- Film poster
- Directed by: Chaz Thorne
- Written by: Chaz Thorne
- Produced by: Nigel Bennett Pen Densham Bill Niven Chaz Thorne John Watson
- Starring: Jay Baruchel Rose Byrne Graham Greene Nigel Bennett
- Cinematography: Christopher Porter
- Edited by: Christopher Cooper
- Music by: Darren Fung Scott Loane
- Production companies: RGM Entertainment Standing 8 Productions Trilogy Entertainment Group
- Distributed by: Liberation Entertainment (USA) Seville Pictures (Canada)
- Release dates: September 9, 2007 (Toronto); July 25, 2008 (Canada);
- Running time: 94 minutes
- Country: Canada
- Language: English

= Just Buried =

Just Buried is a 2007 Canadian dark comedy film, written and directed by Chaz Thorne. It stars Jay Baruchel and Rose Byrne among several other actors.

== Plot ==

Grocery delivery boy Oliver Whynacht and his brother Jackie go on for what they expect to be a quick in-and-out return visit to their hometown in Nova Scotia for their estranged father's funeral. So, Oliver is surprised to find out when the will is executed that he has inherited his father's whole estate, which includes a funeral home. His widow and the embalmer Roberta Knickel are also taken aback by the news.

Shortly after his arrival, Oliver is told by Henry the handyman that the funeral home is facing bankruptcy, as his father is the first 'customer' they've had in over a year. This is mostly due to sleaze-ball Wayne Snarr opening a rival funeral home in town and, through greasy marketing techniques, poaching all the 'clients' from the retirement home which had been a goldmine for Oliver's father.

A stressed Oliver goes out for a night of drinking with Roberta after which, although he feels he's too drunk to drive, she insists "everyone around here does it". So, they jump into the pickup and stick to secondary roads. Initially everything is fine, they start to click, he takes his eyes off the road for a moment and commits manslaughter by hitting and killing a passing Swiss night hiker with the truck.

Roberta unhesitatingly helps Oliver to cover up the crime, as she is also the local coroner in addition to being the funeral home's embalmer. She and Oliver stage the body so that it appears like an accident. This becomes Oliver's first paying customer.

Oliver's first 'customer' turned out to be wealthy, so his first funeral as director is a success. This engenders the duo to kill again, but intentionally. The scheming Roberta even goads Oliver into eliminating their competition.

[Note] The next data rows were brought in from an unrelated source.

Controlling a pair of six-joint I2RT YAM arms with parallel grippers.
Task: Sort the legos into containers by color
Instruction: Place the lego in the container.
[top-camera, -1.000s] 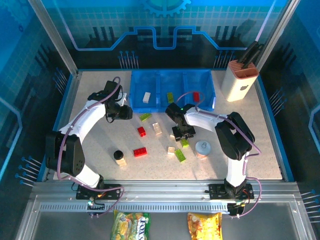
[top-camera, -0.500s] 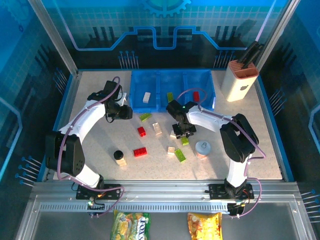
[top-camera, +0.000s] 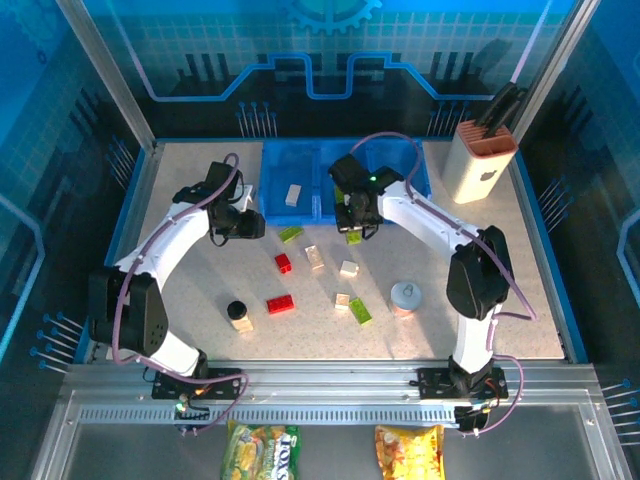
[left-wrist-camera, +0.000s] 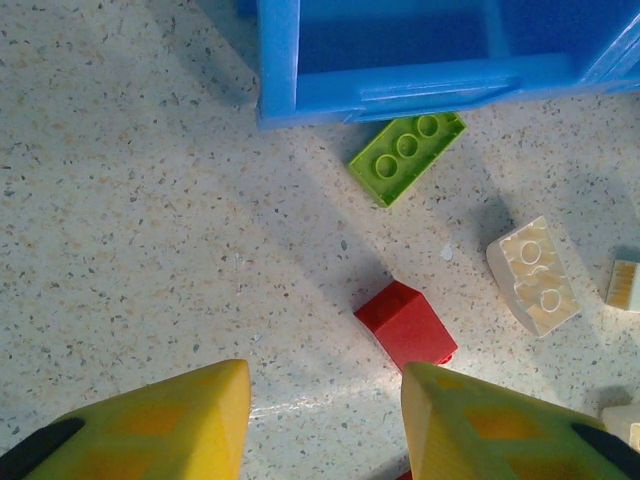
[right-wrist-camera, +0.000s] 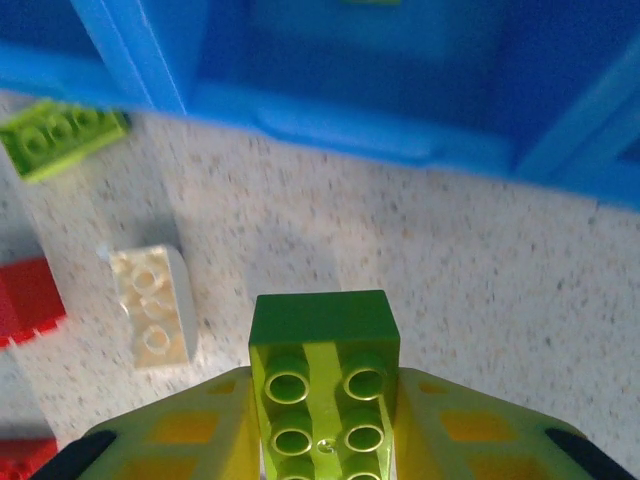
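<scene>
Legos in red, cream and lime lie loose around the centre of a speckled pale surface inside a blue-lit, aluminium-framed booth, with the blue tray of containers at 12 o'clock and a cream knife block at 2 o'clock. Right hand pinches a lime green brick just short of the tray's near wall, while the left hand, at 10 o'clock, hangs spread and empty above a red brick.

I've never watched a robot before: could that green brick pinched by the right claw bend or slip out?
Likely stiff: the green brick shows crisp square edges in the right gripper. Its glossy plastic might slip under a loose pinch. Flat-sided, it probably slides rather than rolls if pushed.
</scene>
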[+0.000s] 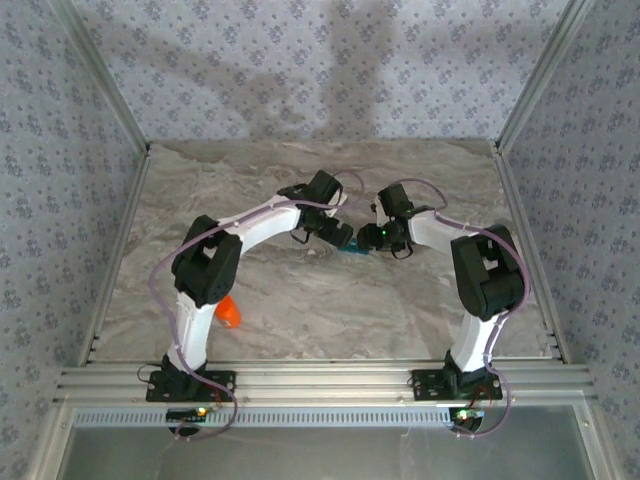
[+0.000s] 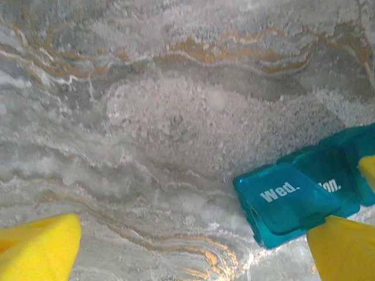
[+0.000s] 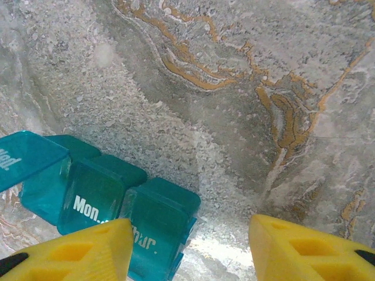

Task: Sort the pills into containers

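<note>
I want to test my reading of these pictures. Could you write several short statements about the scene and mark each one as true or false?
1. The pill organiser is teal-blue. True.
2. The orange bottle is between the two tools. False: it is beside the left arm, nearer to the arm's base and away from the tools.
3. One lid of the organiser reads "Wed." True.
4. The left tool is shut on the organiser. False: its jaws stand wide apart and hold nothing.
5. The table is plain white. False: it is marbled grey with orange veins.
</note>
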Action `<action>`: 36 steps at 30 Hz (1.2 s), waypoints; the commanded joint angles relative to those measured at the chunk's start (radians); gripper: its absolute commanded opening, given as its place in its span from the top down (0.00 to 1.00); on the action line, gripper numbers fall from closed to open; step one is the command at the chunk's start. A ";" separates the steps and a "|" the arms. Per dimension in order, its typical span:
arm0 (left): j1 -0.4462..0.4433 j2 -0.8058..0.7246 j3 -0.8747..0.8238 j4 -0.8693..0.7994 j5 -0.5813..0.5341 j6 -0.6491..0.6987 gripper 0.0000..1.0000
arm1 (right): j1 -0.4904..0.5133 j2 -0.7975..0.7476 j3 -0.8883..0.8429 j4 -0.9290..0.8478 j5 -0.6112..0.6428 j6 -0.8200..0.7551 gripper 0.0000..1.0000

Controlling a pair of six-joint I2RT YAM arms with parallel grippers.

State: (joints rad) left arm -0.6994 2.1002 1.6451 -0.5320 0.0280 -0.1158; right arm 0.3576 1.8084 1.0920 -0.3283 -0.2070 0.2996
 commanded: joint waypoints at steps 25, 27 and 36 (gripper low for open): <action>0.040 0.090 0.181 -0.077 0.009 -0.007 0.02 | 0.001 0.063 0.055 -0.079 0.021 -0.005 0.44; 0.041 0.066 0.179 -0.073 0.009 -0.019 0.02 | -0.002 0.055 0.086 -0.099 0.016 -0.011 0.44; 0.076 -0.067 0.152 -0.050 0.041 -0.095 0.02 | -0.008 -0.014 0.221 -0.166 0.018 -0.030 0.42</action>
State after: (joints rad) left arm -0.6407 2.1319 1.7977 -0.5842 0.0467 -0.1707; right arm 0.3573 1.8427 1.2709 -0.4389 -0.2104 0.2920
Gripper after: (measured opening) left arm 0.980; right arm 0.579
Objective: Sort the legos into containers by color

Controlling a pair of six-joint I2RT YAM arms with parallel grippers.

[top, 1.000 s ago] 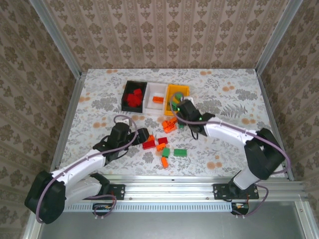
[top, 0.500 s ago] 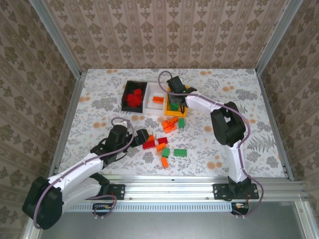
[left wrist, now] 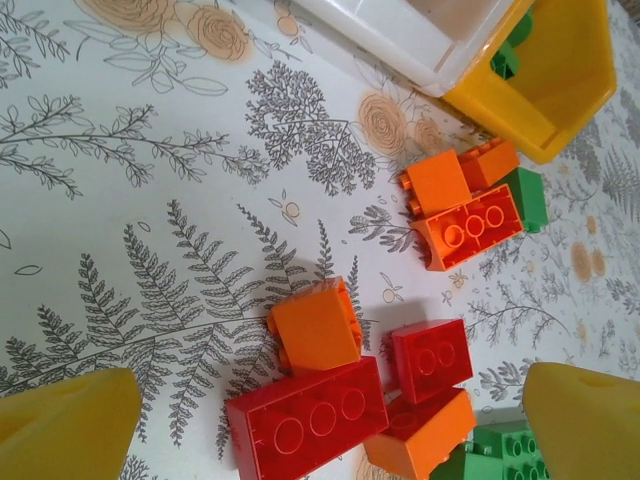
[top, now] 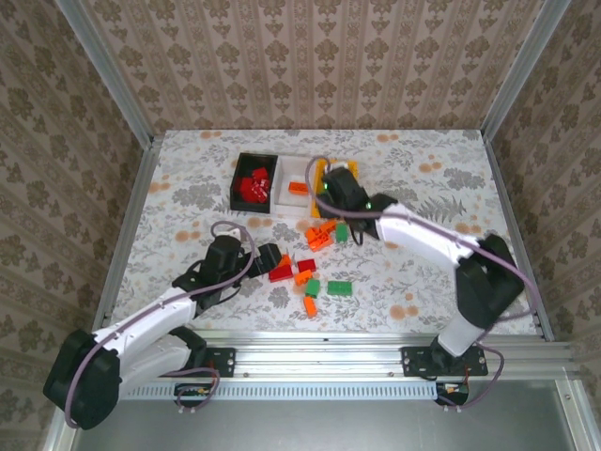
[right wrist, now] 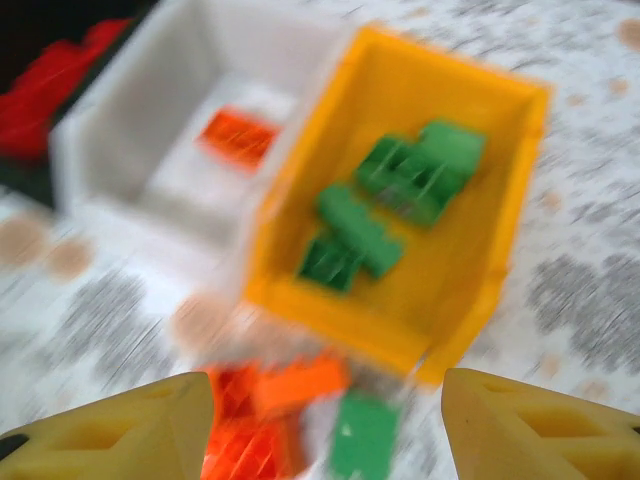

Suspicion is raised as the two fight to stay out of jail and stage "accidents" all over town. Ironically, Roberta's father turns out to be the local sheriff.

Due to their mutual partnership Oliver and Roberta begin to fall in love despite Oliver's seductive stepmother Luanne. After Roberta reveals that she is pregnant, the two get married. Shortly afterwards, the truth comes out that Roberta murdered his father to lure Oliver back into town.

It is revealed that Roberta was using Oliver to regain ownership of the funeral home, which originally had belonged to her mother. The film concludes as Roberta kills Oliver and gains possession of the funeral home.

== Awards ==
Just Buried has been nominated for, and won two awards; in 2007, Chaz Thorne won the Atlantic Canadian Award for Best Director at the Atlantic Film Festival. In 2008, Chaz Thorne won another award for his work on the film. The Jury Award for Best of the Fest was given to Thorne at the Santa Cruz Film Festival.

== Production and release ==
Just Buried was filmed in locations including Halifax, Nova Scotia, Canada and Windsor, Nova Scotia, Canada. The production designer for the film is William Flemming. Set decoration for the whole movie was done by Darlene Lewis. Costumes for the film were designed by Kate Rose who coordinated with key makeup artist Betty Belmore.

The film was initially released at the Toronto International Film Festival on September 9, 2007. The Canada wide release of the film came a less than a year later on July 25, 2008. The film was also released in the United States on October 3, 2008.

== Reception ==
The film received mixed reviews from critics and users. As of June 2020, the film holds a 33% approval rating on Rotten Tomatoes, based on nine reviews with an average rating of 4.67/10.

Andrew Barker of Variety called the film "Bloody and irredeemably misanthropic" stating that the film "has enough charm to make for a sporadically enjoyable if wildly uneven entry in the growing body of cheeky corpse comedies." This review also calls attention to several actor's performances in the film including those of Jay Baruchel whom he found misplayed the role. Barker states that the two standout performances were that of Graham Greene who played Henry Sanipass, and Christopher Shore who played Wayne Snarr.